A brief walk through classical mechanics
Say we have a function of $f(x)$ and we want to translate it in space to a point $(x+a)$. To do this, we'll find a ``space translation'' operator $\mathcal{S}_a$ which, when applied to $f(x)$, gives $f(x+a)$. That is,
$f(x+a)=\mathcal{S}_{a} f(x)$
(1)
We'll expand $f(x+a)$ in a Taylor series:
$f(x+a)&=f(x)+a\frac{df(x)}{dx}+\frac{a^2}{2!}\frac{d^2f(x)}{dx^2}+\ldots$
$=\left[1+a\frac{d}{dx}+\frac{a^2}{2!}\frac{d^2}{dx^2}+\ldots\right]f(x)$
(2)
which can be simplified using the series expansion of the exponential1 to
$e^{\left[a\frac{d}{dx}\right]}f(x)$
(3)
from which we can conclude that
$\mathcal{S}_a=e^{\left[a\frac{d}{dx}\right]}$
(4)
If you do a similar thing with rotations around the $z$-axis, you'll find that the rotation operator is
$\mathcal{R}_\theta=e^{\theta L_z},$
(5)
where $L_z$ is the $z$-component of the angular momentum.

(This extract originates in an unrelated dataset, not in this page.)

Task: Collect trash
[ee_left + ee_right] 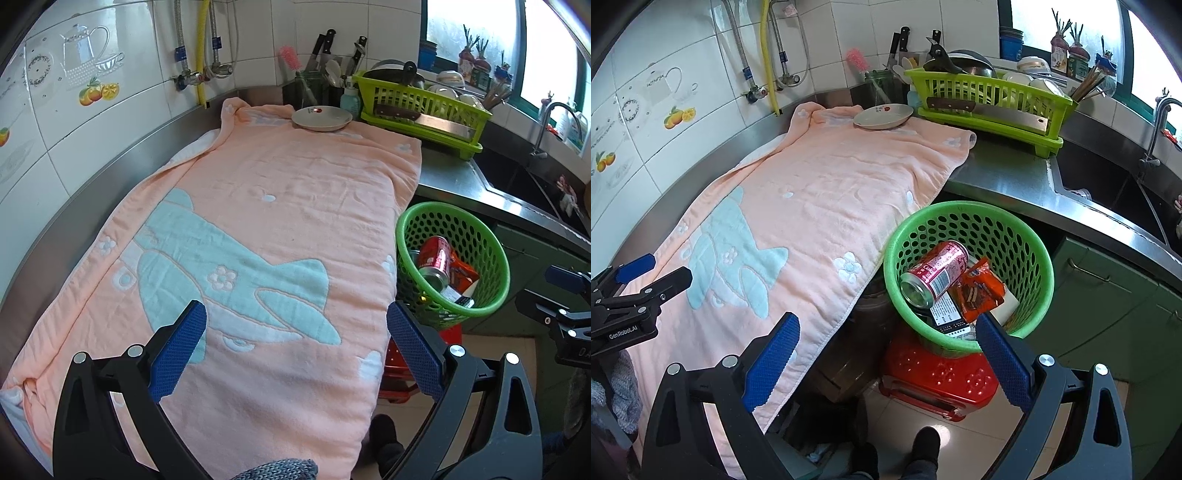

Comparing (4) and (5), we see that both have an exponential with a parameter (distance or angle) multiplied by something ($\frac{d}{dx}$ or $L$). We'll call the something the ``generator of the transformation.'' So, the generator of space translation is $\frac{d}{dx}$ and the generator of rotation is $L$. So, we'll write an arbitrary transformation operator $\mathcal{O}$ through a parameter $\alpha$ as
$\mathcal{O}_a=e^{\alpha G}$
(6)
where $G$ is the generator of this particular transformation.2 See [2] for an example with Lorentz transformations.

From classical to quantum
In classical dynamics, the time derivative of a quantity $f$ is given by the Poisson bracket:
$\frac{df}{dt}=\{f,H\}$
(7)
where $H$ is the classical Hamiltonian of the system and $\{\,\,,\,\}$ is shorthand for a messy equation.[3] In quantum mechanics this equation is replaced with
$\frac{df}{dt}=i\hbar[f,\mathcal{H}]$
(8)
where the square brackets signify a commutation relation and $\mathcal{H}$ is the quantum mechanical Hamiltonian.[4] This holds true for any quantity $f$, and $i\hbar$ is a number which commutes with everything, so we can argue that the quantum mechanical Hamiltonian operator is related to the classical Hamiltonian by
$H=i\hbar\mathcal{H} \Rightarrow \mathcal{H}=-i H/\hbar$
(9)
specifically.

Additionally, we can extend from here that any quantum operator $\mathcal{G}$ is written in terms of its classical counterpart $G$ by
$\mathcal{G}=-i G/\hbar.$
(10)

So, using (4) the quantum mechanical space translation operator is given by
$\mathcal{S}_a=e^{\left[-i\frac{a}{\hbar}\frac{d}{dx}\right]}$
(11)
and, using (5), the rotation operator by
$\mathcal{R}_\theta=e^{-i\frac{\theta}{\hbar} L_z}$
(12)
or, from (6) any arbitrary (unitary) transformation, $\mathcal{U}$, can be written as
$\mathcal{U}=e^{-i \frac{\alpha}{\hbar} G},$
(13)
where $G$ is (an Hermitian operator and is) the classical generator of the transformation.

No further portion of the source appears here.